Relates to Apache Druid 0.20.1
- Master Node: m5.4xlarge (X1)
- Data Nodes: r5.8xlarge (X5) 160vCPUs
- Query Node: c5.16xlarge (X1) 64vCPUs
- Total Segments: 8000
- Total Disk Size: 280 GB
- Replication: 1x
Hello Druid Forum,
I am trying to increase query concurrency of my current cluster. I am mostly using timeseries queries which are generally very quick(avg: 1.5 seconds). I have done some profiling on the current cluster and generated flame graphs, but I was not able to pinpoint actual bottleneck. When I load test with 100 concurrent queries with useCache=false, I see datanodes CPU touching 85%-90%.

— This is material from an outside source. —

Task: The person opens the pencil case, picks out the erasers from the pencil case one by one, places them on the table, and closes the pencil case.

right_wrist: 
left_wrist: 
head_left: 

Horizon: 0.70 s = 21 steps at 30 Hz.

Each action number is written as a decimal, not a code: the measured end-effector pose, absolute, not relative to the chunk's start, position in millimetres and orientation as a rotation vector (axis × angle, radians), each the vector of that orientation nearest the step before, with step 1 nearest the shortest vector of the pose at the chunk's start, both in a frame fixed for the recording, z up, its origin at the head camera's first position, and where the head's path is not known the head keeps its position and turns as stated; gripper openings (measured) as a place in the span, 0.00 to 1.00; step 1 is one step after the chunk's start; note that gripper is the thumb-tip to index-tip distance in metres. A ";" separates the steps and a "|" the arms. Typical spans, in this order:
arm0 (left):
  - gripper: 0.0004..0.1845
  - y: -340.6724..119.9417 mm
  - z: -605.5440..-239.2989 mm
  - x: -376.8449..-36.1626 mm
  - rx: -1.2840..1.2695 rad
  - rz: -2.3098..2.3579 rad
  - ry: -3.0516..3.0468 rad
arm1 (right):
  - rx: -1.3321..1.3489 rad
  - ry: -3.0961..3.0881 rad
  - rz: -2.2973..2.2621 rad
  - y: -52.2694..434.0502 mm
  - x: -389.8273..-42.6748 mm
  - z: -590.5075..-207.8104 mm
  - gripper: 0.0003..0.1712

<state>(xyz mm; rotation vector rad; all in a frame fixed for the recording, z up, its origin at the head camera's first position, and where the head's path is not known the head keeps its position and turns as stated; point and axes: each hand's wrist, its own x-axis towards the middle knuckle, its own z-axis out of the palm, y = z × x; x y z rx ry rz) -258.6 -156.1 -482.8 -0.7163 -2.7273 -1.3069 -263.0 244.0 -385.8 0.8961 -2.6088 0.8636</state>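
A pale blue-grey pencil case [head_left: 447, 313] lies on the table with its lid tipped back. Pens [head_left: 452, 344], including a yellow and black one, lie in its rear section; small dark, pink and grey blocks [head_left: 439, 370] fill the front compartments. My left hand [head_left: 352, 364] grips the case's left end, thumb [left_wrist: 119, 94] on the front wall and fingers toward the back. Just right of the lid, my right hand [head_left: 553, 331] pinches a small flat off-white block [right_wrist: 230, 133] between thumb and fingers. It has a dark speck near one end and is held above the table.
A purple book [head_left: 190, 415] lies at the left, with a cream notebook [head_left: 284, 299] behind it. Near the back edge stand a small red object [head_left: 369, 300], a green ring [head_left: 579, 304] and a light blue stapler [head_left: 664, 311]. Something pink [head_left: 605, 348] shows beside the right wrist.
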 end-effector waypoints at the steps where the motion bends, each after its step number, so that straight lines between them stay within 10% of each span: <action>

Here are the load test results
Can anyone please help me understanding the issue here? To scale number of concurrent queries, should I add more datanodes ? Currently each datanode has 31 processing threads and 66 http threads. I am trying to get to 100 reqs/sec.
Here is the flame graph html link, do you see any abnormalities here ?
Any help here would be much appreciated.
Thanks in advance.
Just a few thoughts here, 100 concurrent is a lot. The largest cluster I have worked with has less than 20 concurrent queries running in production…
I would look at the OS for other bottlenecks as well. Also, keep in mind that one thread can process a single segment, so you may not be able to use all processors, depending on your replication factor.
Thanks for your insights @Rachel_Pedreschi, I am looking into OS level bottlenecks. Meanwhile, do you see anything unusual in the above flame graphs ?
I have two suggestions from the flame chart
- You are using unique counts. It is best if you use the hll sketch from the data sketches library. It is the most optimized.
- I can see about 15% CPU on decompression. You could try keeping the indexes uncompressed (you can set this in the ingestion spec)
Since you have more than 100 concurrent queries (100 qps with 1.5 s query response) I would try increasing http threads to about 150
Give this a read: Basic cluster tuning · Apache Druid
On Broker RunTime Properties –
- Set druid.broker.http.numConnections to Number of Available Cores, as a starting point
- Set druid.processing.buffer.sizeBytes to 500MB to 1GB. If you set it to higher value, please make sure you have enough available memory on the instances.
On Historical and Task RunTime Properties –
- Set druid.server.http.numThreads to Number of Query Nodes x druid.broker.http.numConnections
- Set druid.processing.buffer.sizeBytes= 500MB to 1GB. Try and keep this in sync with the values on Broker Service.
If you start seeing TOO MANY OPEN FILES. Please increase ulimit size, at the time of Service start.